WHAT IS BEING ASKED: The reply should contain every line of the data, repeated exactly, and no pictures.
----------------------------------------
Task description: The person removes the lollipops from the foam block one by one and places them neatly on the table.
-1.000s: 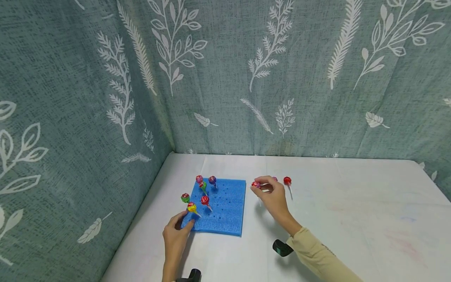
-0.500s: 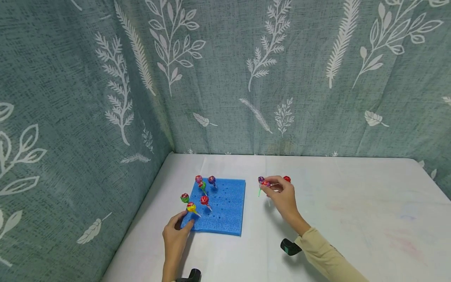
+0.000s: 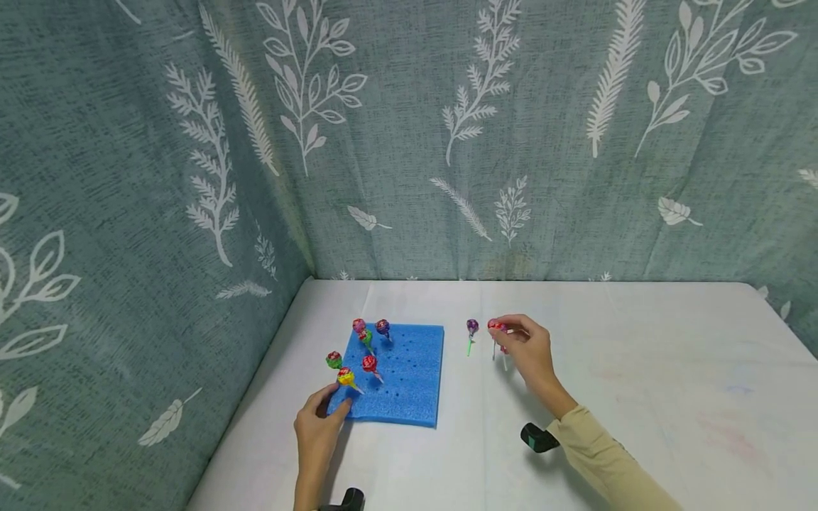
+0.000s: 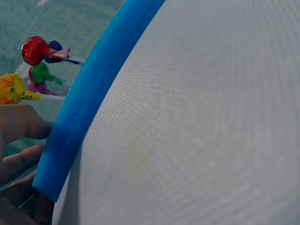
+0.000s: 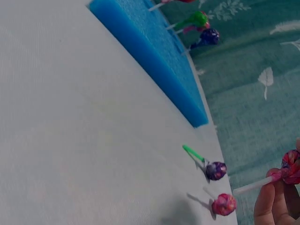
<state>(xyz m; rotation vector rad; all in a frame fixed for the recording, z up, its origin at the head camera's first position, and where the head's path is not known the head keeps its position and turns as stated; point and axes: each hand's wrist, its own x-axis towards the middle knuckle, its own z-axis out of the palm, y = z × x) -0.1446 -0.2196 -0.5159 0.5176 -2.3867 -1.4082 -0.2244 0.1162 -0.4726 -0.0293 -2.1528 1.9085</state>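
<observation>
With our right hand (image 3: 527, 348) we pinch a lollipop (image 5: 289, 169) near its head, above the table (image 3: 639, 383), to the right of a purple lollipop (image 3: 472, 326) lying there. With our left hand (image 3: 319, 426) we grip the near left corner of the foam (image 3: 415, 383), where several lollipops (image 3: 369, 363) lean.

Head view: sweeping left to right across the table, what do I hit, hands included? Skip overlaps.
Left hand → red lollipop stuck in the blue foam board → purple lollipop with the green stick → right hand → beige sleeve.
</observation>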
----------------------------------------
SOLVED EXERCISE:
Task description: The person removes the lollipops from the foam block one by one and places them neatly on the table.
-1.000s: 
-0.500s: 
+0.000s: 
+0.000s: 
+0.000s: 
<state>(xyz m; rotation vector rad; all in a frame fixed for the recording, z up, its origin at the head camera's first position, and where the head's path is not known the head keeps its position and turns as stated; point and axes: each hand's wrist, its own x-axis towards the middle knuckle, its own z-axis out of the palm, y = z × x) -0.1446 -0.2196 -0.5159 0.5176 -2.3867 -1.4082 -0.2244 0.1162 -0.4726 -0.0293 -2.1528 1.9085</state>
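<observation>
With our right hand (image 3: 527, 348) we pinch a lollipop (image 5: 289, 169) near its head, above the table (image 3: 639, 383), to the right of a purple lollipop (image 3: 472, 326) lying there. With our left hand (image 3: 319, 426) we grip the near left corner of the foam (image 3: 415, 383), where several lollipops (image 3: 369, 363) lean.

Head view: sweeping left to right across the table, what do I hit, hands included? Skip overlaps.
Left hand → red lollipop stuck in the blue foam board → purple lollipop with the green stick → right hand → beige sleeve.
</observation>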

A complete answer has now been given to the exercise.